At this year’s Baselworld fair, the annual Swiss event where many of the world’s top watch brands present their novelties, a recognized and discerning watch collector was spotted admiring one of the latest high complications. "I’d buy it today," the collector was overheard saying, "if only it didn’t have a tourbillon."
Over the past decade, advances in computerized production technologies combined with insatiable demand for upper-echelon mechanical watches have generated a flood of tourbillons. What was once the undisputed badge of high-watchmaking prowess has proliferated to the point where some collectors are getting turned off.
As with automobiles, not all tourbillons are created equal. Consider today’s market, which spans the gamut from Chinese-made tourbillons that sell for around $1,000 up to mid-six-figure tourbillons from Switzerland’s most illustrious marques. As one collector notes: "There are a couple of tiers of tourbillons: those that are watch collectors’ dreams and those that are garden variety."
Naturally, finishing is a primary distinguishing characteristic that seasoned collectors assess immediately. "One of the things we take pride in is our finish," says Octavio Garcia, chief artistic officer at Audemars Piguet, who points out the chamfering on all the internal parts of this year’s Openworked Extra-Thin Royal Oak Tourbillon. "There are 115 inward angles, and each one takes a half hour to finish. Just imagine the time spent on each watch."
Precision was Abraham-Louis Breguet’s mission in inventing the tourbillon, for which he received a patent in 1801. The single-axis tourbillon reduces gravity-induced errors by continually rotating the regulating system (the balance, balance spring, and escapement) in a cage, typically completing a full revolution in a minute. But since his device was conceived for pocket watches, which remain in the vertical position by day and horizontal by night, there has been some debate about the complication’s usefulness in wristwatches that change position hundreds if not thousands of times per day.
A decade ago, watchmakers began to devise new ways to make the standard tourbillon mechanism more relevant for wristwatches. Multiaxis tourbillons that rotate the escapement through both horizontal and vertical planes offered the potential to further correct for gravity-induced errors. Franck Muller, Greubel Forsey, Jaeger-LeCoultre, and independent watchmaker Thomas Prescher were pioneers in this extreme genre, which emerged around 2003. This year, accolades rightfully have been showered upon the $262,000 Jaeger-LeCoultre Duomètre Sphérotourbillon.

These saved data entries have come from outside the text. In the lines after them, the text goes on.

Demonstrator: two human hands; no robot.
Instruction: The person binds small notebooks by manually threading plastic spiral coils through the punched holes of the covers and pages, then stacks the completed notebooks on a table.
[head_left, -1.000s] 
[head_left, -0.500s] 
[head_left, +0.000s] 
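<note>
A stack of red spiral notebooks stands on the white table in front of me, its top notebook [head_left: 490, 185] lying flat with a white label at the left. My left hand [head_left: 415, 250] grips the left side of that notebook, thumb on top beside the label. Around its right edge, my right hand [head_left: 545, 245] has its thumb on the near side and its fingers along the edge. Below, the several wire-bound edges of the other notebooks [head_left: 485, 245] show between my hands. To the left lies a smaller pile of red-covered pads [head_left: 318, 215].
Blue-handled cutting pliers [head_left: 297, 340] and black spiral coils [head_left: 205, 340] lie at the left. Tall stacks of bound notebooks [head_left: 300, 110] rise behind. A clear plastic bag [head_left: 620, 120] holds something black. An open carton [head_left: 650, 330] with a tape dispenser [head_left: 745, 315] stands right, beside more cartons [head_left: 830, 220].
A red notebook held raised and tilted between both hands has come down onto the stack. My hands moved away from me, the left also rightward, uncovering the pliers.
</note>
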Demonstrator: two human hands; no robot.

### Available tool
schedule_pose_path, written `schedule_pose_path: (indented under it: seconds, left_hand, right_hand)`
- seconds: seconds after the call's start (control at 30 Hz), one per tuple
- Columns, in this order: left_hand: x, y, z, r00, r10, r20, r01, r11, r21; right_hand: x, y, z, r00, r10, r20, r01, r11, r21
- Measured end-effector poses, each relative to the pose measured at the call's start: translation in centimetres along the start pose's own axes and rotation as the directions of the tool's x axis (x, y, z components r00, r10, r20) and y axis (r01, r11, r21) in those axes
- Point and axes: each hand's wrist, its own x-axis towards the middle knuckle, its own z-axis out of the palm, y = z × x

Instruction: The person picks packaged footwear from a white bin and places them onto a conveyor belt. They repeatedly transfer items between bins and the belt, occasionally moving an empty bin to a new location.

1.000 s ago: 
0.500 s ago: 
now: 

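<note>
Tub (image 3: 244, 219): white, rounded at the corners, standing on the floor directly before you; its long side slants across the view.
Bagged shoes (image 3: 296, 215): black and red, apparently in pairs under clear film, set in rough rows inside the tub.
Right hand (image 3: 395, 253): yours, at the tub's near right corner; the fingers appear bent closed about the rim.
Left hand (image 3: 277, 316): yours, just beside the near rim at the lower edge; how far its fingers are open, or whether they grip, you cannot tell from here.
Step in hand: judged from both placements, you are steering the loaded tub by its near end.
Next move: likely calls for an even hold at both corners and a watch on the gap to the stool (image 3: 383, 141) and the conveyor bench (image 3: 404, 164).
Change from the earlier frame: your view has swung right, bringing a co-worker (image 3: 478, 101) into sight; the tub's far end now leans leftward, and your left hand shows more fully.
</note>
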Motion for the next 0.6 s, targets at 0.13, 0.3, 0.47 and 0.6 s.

In addition to the axis of its carriage, the Sphérotourbillon has a second axis inclined at 20 degrees, which frees it from the effects of gravity in every position. "All tourbillons today can be adjusted for hours and minutes, but not seconds," says the brand’s marketing director, Stéphane Belmont. "If you are a collector and want something very exclusive and unique, you need to look beyond traditional tourbillons."
Accuracy may be essential, but many contend that the real seductive power of the tourbillon is aesthetic. "If you are not creating a tourbillon as an emotion, you are just creating pieces of metal working quickly," says Juan-Carlos Torres, CEO of Vacheron Constantin, which introduced two new tourbillons this year. "You have to see the tourbillon large like the antique tourbillons, and the finish has to be perfect, because the pieces are moving a lot and your eyes are always focused on it. And in the end, the speed of the tourbillon has to be linked to your own heartbeat. Only then do you enter the rhythm of time. The tourbillon links you with the passing of time and the watch, and that feeling is priceless."